• Your assignment
For each line in the data that includes "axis", make a copy.

*** Opening Data for analysis ***

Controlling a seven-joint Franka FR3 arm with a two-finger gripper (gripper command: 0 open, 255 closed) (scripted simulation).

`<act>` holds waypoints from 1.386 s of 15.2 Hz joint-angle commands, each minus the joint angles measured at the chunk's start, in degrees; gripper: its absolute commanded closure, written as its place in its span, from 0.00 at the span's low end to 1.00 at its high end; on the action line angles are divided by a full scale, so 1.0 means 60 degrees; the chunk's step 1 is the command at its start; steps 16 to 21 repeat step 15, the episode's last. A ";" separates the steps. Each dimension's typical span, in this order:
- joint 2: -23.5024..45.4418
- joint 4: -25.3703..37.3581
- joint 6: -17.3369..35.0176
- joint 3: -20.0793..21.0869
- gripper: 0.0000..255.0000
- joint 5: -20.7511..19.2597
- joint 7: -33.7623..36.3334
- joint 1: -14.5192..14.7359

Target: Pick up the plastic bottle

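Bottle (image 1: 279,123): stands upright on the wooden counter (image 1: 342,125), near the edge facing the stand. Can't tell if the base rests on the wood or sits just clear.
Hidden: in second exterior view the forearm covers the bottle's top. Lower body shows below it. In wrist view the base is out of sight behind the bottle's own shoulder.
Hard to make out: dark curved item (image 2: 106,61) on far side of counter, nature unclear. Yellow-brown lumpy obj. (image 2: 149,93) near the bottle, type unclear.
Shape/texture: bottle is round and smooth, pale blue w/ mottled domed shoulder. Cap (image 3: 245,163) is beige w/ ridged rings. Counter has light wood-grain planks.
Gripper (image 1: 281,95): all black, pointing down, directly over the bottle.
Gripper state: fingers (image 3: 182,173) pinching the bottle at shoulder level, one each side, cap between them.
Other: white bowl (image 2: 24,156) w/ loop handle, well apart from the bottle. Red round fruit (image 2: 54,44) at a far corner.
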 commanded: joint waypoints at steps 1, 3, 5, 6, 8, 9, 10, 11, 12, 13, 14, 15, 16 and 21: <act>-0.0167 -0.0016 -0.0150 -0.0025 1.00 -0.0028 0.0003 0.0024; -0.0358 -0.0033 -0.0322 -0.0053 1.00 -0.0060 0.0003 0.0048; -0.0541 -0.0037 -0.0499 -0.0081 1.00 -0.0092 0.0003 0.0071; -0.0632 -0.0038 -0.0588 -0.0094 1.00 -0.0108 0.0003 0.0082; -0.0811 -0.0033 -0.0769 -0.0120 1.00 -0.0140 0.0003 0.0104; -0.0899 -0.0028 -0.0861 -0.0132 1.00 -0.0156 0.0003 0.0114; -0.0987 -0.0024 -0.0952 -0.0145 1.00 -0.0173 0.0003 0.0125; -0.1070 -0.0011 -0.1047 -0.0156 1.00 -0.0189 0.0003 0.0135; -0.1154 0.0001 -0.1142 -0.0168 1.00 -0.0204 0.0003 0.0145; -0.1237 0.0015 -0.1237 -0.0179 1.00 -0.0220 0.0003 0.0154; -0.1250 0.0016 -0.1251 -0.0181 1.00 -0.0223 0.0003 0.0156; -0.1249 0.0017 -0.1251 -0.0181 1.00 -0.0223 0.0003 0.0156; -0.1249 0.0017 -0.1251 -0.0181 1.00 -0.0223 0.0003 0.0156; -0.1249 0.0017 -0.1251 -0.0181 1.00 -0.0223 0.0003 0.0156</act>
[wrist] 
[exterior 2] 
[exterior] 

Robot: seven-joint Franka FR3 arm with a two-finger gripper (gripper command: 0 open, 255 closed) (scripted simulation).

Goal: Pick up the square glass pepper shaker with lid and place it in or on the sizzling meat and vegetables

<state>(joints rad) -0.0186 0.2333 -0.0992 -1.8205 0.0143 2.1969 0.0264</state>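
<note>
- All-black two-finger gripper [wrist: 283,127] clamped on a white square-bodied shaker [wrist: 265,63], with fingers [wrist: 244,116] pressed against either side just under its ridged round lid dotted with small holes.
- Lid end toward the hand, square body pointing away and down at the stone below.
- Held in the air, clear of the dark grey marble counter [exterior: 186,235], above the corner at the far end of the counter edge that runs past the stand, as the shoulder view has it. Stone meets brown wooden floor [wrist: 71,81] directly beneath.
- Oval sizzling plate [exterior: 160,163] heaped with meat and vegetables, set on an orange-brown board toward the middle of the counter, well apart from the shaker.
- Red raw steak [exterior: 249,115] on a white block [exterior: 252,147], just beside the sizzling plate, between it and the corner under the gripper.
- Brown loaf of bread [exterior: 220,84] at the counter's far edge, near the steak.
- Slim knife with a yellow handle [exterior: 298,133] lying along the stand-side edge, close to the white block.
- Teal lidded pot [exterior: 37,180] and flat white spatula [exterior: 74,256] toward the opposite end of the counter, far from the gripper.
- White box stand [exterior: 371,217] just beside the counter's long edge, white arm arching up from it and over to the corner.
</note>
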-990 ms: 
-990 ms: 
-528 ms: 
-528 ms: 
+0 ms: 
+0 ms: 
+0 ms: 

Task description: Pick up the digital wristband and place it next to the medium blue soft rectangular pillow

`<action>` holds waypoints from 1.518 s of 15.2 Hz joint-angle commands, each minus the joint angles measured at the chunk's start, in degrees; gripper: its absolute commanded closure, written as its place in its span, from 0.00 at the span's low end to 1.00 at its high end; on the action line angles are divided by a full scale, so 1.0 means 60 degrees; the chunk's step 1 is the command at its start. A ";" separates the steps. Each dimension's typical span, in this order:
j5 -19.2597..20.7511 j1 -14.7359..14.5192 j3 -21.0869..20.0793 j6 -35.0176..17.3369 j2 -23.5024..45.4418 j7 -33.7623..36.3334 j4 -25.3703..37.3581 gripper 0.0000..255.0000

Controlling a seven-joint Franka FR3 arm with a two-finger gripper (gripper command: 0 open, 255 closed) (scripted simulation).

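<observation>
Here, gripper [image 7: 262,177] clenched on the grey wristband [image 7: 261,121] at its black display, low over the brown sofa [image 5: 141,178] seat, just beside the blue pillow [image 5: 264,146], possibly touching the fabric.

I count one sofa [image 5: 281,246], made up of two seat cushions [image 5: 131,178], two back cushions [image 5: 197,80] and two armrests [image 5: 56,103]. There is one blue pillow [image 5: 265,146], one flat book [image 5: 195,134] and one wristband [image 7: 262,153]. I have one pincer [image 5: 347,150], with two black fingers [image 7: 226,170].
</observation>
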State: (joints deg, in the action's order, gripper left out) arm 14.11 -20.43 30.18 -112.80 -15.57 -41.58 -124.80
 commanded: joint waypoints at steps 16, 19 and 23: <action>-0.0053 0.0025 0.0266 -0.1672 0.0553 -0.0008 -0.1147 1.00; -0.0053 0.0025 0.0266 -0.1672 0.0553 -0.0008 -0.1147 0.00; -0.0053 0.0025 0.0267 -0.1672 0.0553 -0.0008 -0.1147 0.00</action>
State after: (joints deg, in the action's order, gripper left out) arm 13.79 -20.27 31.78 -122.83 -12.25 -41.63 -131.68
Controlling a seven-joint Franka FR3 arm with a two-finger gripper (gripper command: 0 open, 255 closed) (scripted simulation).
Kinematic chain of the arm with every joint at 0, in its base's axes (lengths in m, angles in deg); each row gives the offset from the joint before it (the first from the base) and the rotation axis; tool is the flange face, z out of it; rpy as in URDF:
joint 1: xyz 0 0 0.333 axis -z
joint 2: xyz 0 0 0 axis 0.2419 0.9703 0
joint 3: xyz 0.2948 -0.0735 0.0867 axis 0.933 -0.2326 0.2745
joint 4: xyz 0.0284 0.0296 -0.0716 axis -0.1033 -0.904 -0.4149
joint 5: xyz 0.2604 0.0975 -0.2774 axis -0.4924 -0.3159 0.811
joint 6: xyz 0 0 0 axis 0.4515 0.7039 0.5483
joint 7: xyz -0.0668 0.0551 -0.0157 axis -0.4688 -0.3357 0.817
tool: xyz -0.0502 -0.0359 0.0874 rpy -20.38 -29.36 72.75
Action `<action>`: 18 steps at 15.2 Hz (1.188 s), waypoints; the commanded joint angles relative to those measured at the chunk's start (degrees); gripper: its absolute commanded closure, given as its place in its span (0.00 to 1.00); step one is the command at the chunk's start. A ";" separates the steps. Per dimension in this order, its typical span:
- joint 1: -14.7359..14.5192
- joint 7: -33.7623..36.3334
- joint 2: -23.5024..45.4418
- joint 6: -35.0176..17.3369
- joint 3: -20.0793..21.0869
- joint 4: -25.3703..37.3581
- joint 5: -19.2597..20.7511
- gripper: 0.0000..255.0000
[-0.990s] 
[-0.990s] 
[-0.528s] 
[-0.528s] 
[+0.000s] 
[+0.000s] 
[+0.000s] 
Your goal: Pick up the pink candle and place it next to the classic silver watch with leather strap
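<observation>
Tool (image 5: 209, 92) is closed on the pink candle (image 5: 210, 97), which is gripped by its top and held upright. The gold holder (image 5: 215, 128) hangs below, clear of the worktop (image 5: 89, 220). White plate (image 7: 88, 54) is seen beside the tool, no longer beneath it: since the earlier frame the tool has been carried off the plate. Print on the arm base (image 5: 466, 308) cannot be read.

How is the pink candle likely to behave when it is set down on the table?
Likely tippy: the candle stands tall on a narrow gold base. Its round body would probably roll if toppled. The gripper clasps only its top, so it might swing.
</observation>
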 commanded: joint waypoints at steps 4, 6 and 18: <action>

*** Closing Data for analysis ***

• Task response
Kinematic chain of the arm with every joint at 0, in its base's axes (lengths in m, angles in deg); each row gives the offset from the joint before it (the first from the base) and the rotation axis; tool is the flange face, z out of it; rpy as in URDF:
joint 1: xyz 0 0 0.333 axis -z
joint 2: xyz 0 0 0 axis 0.2419 0.9703 0
joint 3: xyz 0.2948 -0.0735 0.0867 axis 0.933 -0.2326 0.2745
joint 4: xyz 0.0284 0.0296 -0.0716 axis -0.1033 -0.904 -0.4149
joint 5: xyz 0.2604 0.0975 -0.2774 axis -0.4924 -0.3159 0.811
joint 6: xyz 0 0 0 axis 0.4515 0.7039 0.5483
joint 7: xyz -0.0668 0.0551 -0.0157 axis -0.4688 -0.3357 0.817

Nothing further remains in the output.